Part 1. Putting Data Driven Research In Perspective
What is Distant Reading?
In 2000, Franco Moretti coined the term “distant reading” to refer to the process of “understanding literature not by studying particular texts, but by aggregating and analyzing massive amounts of data.” The concept has been at the center of data conversations in the humanities. Whereas close reading relies on analysis about the apparent inner workings of a single literary text, distant reading takes account of hundreds and even thousands of compositions.
The idea of focusing on several works at a time is not a new concept. However, in a world where documents such as novels, speeches, song lyrics, poems, newspaper articles, movie and television scripts, and courtroom proceedings are increasingly available online to the public, distant reading has become popular and possible. Text-mining software can expand our ability to analyze a variety of patterns.
In this chapter, we will explain how the concept of distant reading applies to research, identify different functions of text mining software(s), and look at an example of a digital essay to see how topic modeling and text mining software can be applied to digital projects.
Keywords: , , , ,
Contextualizing Distant Reading
On January 18, 2015, The Atlantic published “The Language of the State of the Union” by Benjamin Schmidt and Mitch Fraa and graphics and production by Chris Barna, Libby Bawcombe, Noah Gordon, Betsy Ebersole, and Jennie Rothenberg Gritz. This interactive article tracks the presidential addresses’ to Congress ranging from George Washington to Barack Obama. Clicking on a list of 30 pre-selected words ranging from “American,” “Budget,” and “China,” to “Taxes,” “Trade,” and “Wages” reveals how they were used in chronological order. Some words remained consistent, some words fell out of use, and others grew in use over time.
For instance, the word “Indians” nearly fell out of all addresses after Teddy Roosevelt while the word “God” has been a part of every presidential speech since Franklin Roosevelt. Also, a word like “women” was a word rarely used in the president’s annual address. Franklin Roosevelt, Harry Truman, and John F. Kennedy used the word to address both men and women. However, Jimmie Carter and Ronald Regan began speaking directly to women about gendered issues. This visualization is an example of distant reading.

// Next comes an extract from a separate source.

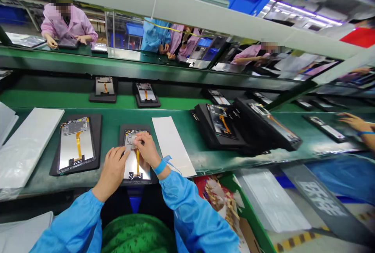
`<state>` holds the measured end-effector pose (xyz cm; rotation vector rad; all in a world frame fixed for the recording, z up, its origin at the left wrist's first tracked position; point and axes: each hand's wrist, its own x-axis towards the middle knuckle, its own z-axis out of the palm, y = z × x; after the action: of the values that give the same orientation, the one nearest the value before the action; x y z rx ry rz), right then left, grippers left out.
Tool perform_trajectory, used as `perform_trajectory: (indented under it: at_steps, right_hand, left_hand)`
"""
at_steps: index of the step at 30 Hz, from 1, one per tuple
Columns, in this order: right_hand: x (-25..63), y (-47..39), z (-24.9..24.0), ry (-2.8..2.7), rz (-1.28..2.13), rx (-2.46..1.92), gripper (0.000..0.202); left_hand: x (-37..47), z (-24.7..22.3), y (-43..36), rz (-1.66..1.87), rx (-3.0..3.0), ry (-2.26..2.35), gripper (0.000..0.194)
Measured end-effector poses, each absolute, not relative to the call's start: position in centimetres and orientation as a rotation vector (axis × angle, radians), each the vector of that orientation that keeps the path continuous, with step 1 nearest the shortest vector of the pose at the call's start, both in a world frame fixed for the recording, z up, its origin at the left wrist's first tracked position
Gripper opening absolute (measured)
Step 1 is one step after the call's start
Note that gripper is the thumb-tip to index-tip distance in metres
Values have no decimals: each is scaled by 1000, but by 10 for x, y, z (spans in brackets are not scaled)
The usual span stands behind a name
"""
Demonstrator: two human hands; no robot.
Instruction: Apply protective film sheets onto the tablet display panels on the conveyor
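Observation:
An open tablet (131,173), with a silvery back, a circuit board at its top and an orange flex cable, lies on a dark foam pad in front of me. My right hand (148,149), wearing a blue wrist strap, pinches with thumb and forefinger over the circuit board; whatever is in the pinch is hidden. At the tablet's left edge, my left hand (113,171) has its fingers bent and thumb and forefinger together near the board. I cannot make out what they hold. A second open tablet (66,147) rests on its own pad to the left.
White sheets (32,147) lie at the left, and a narrow white sheet (172,143) at the right. Stacked black foam trays (205,128) with tablets stand further right. Behind runs a green conveyor (125,102) carrying padded tablets. A co-worker's hand (356,122) reaches in from the right.

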<state>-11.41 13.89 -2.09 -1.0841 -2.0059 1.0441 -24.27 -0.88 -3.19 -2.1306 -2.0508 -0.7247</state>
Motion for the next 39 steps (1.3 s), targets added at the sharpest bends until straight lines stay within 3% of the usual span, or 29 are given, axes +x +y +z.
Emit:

basically means figuring out what a text document (or collection of texts) is about without having to read it in its entirety. This is the same text-processing and classification Google uses when we recall words or phrases online – such as looking for the recipes, instructions, song lyrics, movie reviews, and directions. Google has not read those webpages. Instead, the site uses a computer program that scans the documents for key words.
Like Google, we can use different digital tools to analyze documents of a text. We live in an age where information is over-abundant. Managing it effectively can mean the difference between finding what you are after and getting lost in a jumble of data. Distant reading is one process where we might use text mining software to analyze several textual documents.
Comparing and Contrasting Text Mining Tools
refers to the processes by which computers detect information from a large body of compositions. Data mining typically concentrates on all kinds of elements in datasets, whereas text mining usually concentrates on the content, such as the words in novels or speeches.
For my purposes, I primarily rely on two main software: and Tool. Both tools are good at analyzing large bodies of text in different ways.
Imagine that we wanted to analyze a dozen speeches by Martin Luther King, Jr. Voyant Tools would make it possible for us to instantly tabulate the number of words in the speeches as well as word types, processes known as distant reading. Voyant would allow us to identify specific words and build custom lists focusing on those words. The built-in visualization features on Voyant would empower us to perform a network analysis of the words in the speeches.
In another experiment, let us say we were interested in Martin Luther King’s speeches again, but this time, we want to focus on key themes in several of his speeches. We could then use a Topic Modeling Tool to perform a statistical analysis that scans a set of documents to detect linguistic patterns and then to cluster the words or “topics” together as groups.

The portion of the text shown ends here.